Bargain or Bust - 65% Off a New York Skyscraper

65 Percent Off a New York SkyscraperLast week the media reported that a NYC skyscraper sold for about $600 million, and according to Real Capital Analytics the prior purchase price was $1.74 billion. The property has 1.8 million gross square feet, 1.6 million rentable square feet, and is 50% vacant.

From the information provided by the media, one would conclude the new buyer stole the property. After all, the property was purchased at a 65% discount from its previous purchase price only 2.5 years ago. For the naive, the story would end there and open the door to believing they found the deal of the century. Before running out to buy the next property at a discount to its previous purchase price, or giving money to a proclaimed bottom-feeder buyer, let’s look at all the facts.

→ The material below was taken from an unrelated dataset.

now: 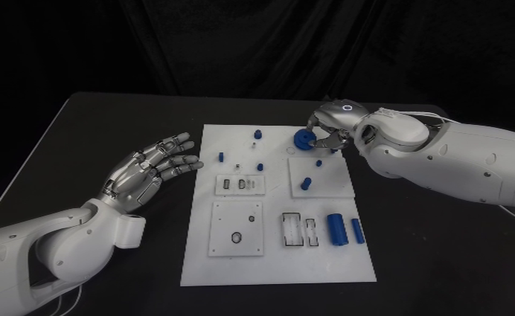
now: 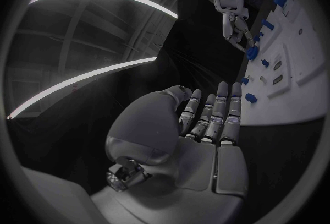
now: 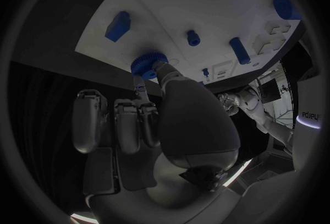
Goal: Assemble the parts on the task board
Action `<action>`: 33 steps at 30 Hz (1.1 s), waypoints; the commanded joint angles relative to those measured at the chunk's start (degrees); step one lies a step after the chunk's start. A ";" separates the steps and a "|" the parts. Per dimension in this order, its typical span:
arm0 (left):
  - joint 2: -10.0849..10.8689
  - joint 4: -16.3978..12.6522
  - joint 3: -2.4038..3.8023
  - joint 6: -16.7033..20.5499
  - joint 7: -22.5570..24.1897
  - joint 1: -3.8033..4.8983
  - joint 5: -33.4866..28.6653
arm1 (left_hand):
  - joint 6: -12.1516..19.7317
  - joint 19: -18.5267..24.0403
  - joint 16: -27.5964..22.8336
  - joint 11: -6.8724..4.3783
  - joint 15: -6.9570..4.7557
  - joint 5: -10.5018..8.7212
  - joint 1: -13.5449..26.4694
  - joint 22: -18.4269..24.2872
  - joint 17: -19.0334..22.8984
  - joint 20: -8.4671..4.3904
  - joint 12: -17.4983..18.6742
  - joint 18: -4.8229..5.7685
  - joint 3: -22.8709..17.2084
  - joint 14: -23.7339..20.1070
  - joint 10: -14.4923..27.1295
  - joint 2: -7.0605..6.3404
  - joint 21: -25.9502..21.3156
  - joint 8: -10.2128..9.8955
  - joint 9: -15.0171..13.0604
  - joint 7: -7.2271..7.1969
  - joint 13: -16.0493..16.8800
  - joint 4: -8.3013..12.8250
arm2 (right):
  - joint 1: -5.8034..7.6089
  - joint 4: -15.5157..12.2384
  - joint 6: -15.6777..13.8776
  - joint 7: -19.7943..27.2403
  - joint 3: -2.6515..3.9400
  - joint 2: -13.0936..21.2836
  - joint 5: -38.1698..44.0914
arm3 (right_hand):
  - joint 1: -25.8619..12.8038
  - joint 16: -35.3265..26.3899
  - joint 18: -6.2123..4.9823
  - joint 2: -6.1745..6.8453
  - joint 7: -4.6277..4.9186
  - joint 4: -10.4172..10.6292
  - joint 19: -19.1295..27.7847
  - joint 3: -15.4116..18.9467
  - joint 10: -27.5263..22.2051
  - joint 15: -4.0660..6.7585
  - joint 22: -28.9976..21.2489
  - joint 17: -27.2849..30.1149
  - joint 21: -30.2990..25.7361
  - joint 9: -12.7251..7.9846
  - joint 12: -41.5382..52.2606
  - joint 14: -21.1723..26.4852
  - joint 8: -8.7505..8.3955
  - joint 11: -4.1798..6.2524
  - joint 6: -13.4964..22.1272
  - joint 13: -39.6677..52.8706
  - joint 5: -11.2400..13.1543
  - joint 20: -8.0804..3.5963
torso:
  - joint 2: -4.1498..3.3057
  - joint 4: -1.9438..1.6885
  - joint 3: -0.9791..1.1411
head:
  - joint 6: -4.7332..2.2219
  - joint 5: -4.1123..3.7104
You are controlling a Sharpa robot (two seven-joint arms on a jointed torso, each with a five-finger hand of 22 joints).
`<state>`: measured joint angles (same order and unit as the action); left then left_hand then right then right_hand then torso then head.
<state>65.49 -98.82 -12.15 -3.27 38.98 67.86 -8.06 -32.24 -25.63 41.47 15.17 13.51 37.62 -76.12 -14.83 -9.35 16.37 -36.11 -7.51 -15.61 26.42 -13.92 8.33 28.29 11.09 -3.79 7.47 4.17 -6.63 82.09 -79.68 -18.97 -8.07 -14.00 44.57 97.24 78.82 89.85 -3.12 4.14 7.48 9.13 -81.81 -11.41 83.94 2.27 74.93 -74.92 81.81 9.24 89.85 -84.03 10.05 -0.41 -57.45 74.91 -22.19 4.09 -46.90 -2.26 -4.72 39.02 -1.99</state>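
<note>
Blue parts [image 1: 336, 229] scattered — on white task board [image 1: 277, 265]

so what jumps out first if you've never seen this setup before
The right hand pinches a round blue part at the far edge of the white task board. The left hand hovers open beside the board's left edge, holding nothing. Two blue cylinders lie near the board's right side.

Left hand [image 2: 206, 125] empty, fingers straight and slightly apart, pointing toward white task board [image 2: 302, 64] edge; beyond, right hand [image 2: 237, 28] pinches blue round part [image 2: 252, 52] at the board; small blue parts [image 2: 250, 98] nearby.
</note>
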 commanded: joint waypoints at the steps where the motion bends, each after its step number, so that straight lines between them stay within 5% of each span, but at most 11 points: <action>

The New York City rental market is no different than other real estate market sectors. Vacancies are high and rents are declining. The subject property is 50% vacant. Given that fact, it is reasonable to presume that the property is generating an operating negative cash flow. Even if the property were bought for all cash, when you add back concessions, the property would be generating an operating negative cash flow. By any logical standard, any operating business with a negative cash flow is a failing business. In other words, the buyer spent $600 million for a failing office building business.

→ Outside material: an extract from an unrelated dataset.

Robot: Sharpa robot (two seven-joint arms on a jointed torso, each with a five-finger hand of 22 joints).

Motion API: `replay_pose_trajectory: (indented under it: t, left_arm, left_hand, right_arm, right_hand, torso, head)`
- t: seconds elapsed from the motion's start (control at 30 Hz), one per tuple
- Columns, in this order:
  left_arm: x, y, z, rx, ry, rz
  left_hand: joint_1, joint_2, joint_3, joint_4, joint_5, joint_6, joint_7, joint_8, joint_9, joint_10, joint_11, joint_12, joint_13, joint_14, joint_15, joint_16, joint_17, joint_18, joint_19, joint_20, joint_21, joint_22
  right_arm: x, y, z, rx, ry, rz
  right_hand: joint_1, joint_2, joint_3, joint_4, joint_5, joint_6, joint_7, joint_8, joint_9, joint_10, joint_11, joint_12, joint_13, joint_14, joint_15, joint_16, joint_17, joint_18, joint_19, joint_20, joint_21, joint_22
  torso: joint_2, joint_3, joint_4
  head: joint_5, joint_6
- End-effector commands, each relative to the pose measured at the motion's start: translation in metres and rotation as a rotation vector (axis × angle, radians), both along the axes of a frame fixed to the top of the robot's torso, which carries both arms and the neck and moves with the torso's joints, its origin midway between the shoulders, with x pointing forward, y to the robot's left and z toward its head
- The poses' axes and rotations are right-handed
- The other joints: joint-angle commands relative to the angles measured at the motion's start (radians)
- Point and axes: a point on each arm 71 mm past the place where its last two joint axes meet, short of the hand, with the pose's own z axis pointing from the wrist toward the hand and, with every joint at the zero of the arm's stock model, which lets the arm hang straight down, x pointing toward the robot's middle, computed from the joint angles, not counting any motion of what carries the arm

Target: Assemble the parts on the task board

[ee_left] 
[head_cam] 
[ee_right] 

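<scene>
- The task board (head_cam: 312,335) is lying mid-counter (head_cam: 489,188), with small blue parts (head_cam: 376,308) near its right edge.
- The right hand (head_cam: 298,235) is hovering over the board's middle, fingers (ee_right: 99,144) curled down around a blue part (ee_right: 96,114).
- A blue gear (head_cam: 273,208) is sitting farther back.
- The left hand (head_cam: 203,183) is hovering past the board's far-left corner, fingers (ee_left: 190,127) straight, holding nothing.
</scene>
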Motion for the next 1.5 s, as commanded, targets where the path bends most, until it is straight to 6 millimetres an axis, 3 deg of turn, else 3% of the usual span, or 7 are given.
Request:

The overarching question is: What do the new owners need to do to convert their failing office building business into a successful one? The obvious goal is to increase the percentage of leased space from 50% to 95%. Not impossible, but very difficult. Following are some realistic scenarios. Increasing occupancy in 10% increments per annum means it will take five years to get there. To accomplish this, the buyer needs to be prepared to spend a significant amount of capital. These costs will include tenant improvements (TIs), leasing commission, and negative cash flow.

Tenant Improvements

New lessees never say the space is perfect. In weaker markets, lessees are more demanding and the lessor pays. To get to 95% physical occupancy, 360,000 square feet need to be leased. The going rate for TIs is in the area of $125 per square foot. That comes to approximately $45 million.

Leasing

Leasing agents charge 6% of the rent to be collected for the length of the lease. In a weaker market it might be 5%. If the buyer could get $50 per square foot per annum with a three-year lease, that would amount to approximately $3 million in commissions paid up front.

Negative Cash Flow

What makes this category fascinating is the impossibility of projecting other than losses will be large. The buyer only hopes that they are not larger than the money set aside to cover them. It will be in the millions per year.

Conclusion

The bottom line is the buyer paid $600 million for a failing speculation. Assuming the economy cooperates and concessions aren’t a factor, what can the investor expect. Using the numbers above, and a 6% capitalization rate, the property could be worth approximately $750 million in five years.

An interesting side note would be who received the leasing commissions, property management fees, insurance commissions, and capital improvement oversight fees? The real question then might be: Was it a good buy or a bad buy, and for whom?